→ **Work instruction**:
Give the count of lines in the data that include "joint", with no other words.

→ **Dataset content**:
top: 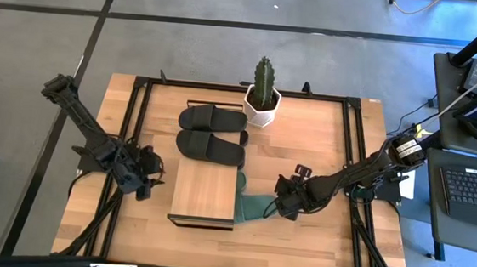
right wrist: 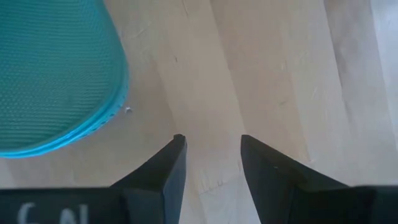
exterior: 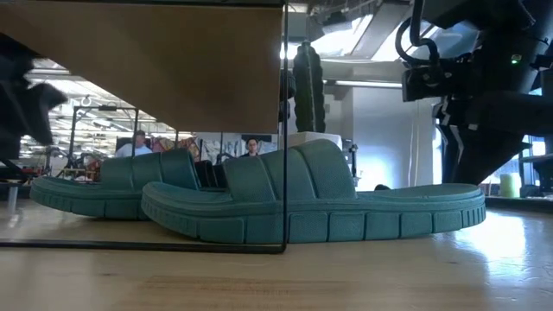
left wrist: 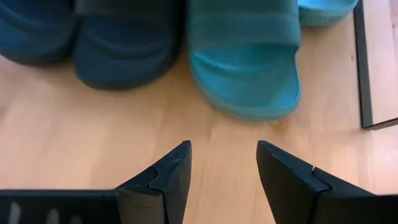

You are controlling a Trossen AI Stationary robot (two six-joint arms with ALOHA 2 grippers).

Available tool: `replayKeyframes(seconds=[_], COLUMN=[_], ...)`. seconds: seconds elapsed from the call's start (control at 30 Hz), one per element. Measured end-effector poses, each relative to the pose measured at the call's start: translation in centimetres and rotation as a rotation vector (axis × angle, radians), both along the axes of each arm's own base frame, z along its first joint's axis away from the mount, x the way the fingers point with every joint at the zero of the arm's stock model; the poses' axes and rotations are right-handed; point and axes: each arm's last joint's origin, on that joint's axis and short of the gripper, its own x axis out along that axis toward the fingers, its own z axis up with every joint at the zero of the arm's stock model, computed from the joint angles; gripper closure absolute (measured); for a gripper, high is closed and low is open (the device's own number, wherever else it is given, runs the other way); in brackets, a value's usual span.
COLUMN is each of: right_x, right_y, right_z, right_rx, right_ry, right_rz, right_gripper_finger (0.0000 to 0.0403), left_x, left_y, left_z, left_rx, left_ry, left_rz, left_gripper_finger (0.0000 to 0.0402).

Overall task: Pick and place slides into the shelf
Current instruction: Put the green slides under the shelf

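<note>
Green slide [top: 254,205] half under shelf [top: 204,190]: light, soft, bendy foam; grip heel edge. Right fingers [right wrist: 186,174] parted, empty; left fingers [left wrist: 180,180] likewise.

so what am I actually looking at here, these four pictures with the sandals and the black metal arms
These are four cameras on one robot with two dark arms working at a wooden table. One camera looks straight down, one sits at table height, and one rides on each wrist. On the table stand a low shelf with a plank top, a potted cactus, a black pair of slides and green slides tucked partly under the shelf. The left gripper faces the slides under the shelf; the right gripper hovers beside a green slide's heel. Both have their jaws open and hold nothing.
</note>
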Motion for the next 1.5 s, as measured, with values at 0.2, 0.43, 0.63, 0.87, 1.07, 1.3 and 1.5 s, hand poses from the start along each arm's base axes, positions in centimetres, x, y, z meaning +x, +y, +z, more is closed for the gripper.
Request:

→ **Answer**:
2